Collected data:
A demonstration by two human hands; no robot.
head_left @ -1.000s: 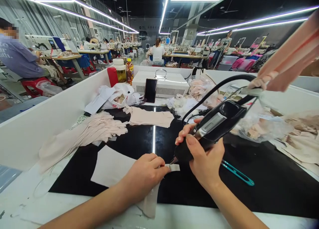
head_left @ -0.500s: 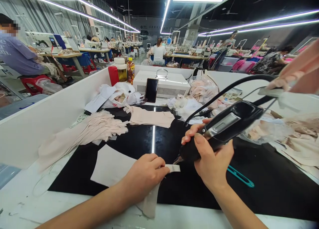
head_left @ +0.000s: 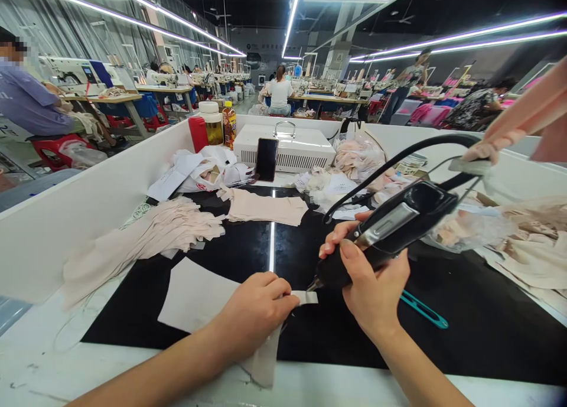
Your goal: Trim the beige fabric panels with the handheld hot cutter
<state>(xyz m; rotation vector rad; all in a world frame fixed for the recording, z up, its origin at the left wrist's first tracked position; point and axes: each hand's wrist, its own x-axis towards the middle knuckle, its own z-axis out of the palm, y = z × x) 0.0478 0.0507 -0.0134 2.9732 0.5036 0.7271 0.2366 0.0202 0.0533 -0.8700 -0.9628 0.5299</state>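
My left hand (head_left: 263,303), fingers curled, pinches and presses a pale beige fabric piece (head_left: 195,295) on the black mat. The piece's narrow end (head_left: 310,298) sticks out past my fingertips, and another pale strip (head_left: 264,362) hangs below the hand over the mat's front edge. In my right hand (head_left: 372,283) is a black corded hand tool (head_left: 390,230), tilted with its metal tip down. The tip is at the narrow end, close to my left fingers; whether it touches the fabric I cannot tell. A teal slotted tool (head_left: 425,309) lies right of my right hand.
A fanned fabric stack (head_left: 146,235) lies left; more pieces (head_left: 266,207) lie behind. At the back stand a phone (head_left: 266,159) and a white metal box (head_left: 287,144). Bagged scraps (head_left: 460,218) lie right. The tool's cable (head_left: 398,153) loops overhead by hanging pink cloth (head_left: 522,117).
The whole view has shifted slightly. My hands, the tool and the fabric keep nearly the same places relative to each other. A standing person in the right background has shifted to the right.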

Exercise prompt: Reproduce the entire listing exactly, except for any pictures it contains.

Answer to this task:
A demonstration by two human hands; no robot.
head_left @ -1.000s: 
head_left @ -0.500s: 
head_left @ +0.000s: 
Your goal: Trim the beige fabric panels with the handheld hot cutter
<state>(xyz m; rotation vector rad; all in a world frame fixed for the recording, z up, its origin at the left wrist's first tracked position; point and axes: each hand's wrist, its own x-axis towards the middle knuckle, its own z-axis out of the palm, y = z × x) 0.0478 0.0507 -0.0134 2.9732 0.5036 0.7271 0.2366 0.0202 0.0533 -0.8700 -0.9628 0.5299</state>
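My left hand (head_left: 263,303), fingers curled, pinches and presses a pale beige fabric piece (head_left: 195,295) on the black mat. The piece's narrow end (head_left: 310,298) sticks out past my fingertips, and another pale strip (head_left: 264,362) hangs below the hand over the mat's front edge. In my right hand (head_left: 372,283) is a black corded hand tool (head_left: 390,230), tilted with its metal tip down. The tip is at the narrow end, close to my left fingers; whether it touches the fabric I cannot tell. A teal slotted tool (head_left: 425,309) lies right of my right hand.
A fanned fabric stack (head_left: 146,235) lies left; more pieces (head_left: 266,207) lie behind. At the back stand a phone (head_left: 266,159) and a white metal box (head_left: 287,144). Bagged scraps (head_left: 460,218) lie right. The tool's cable (head_left: 398,153) loops overhead by hanging pink cloth (head_left: 522,117).
The whole view has shifted slightly. My hands, the tool and the fabric keep nearly the same places relative to each other. A standing person in the right background has shifted to the right.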

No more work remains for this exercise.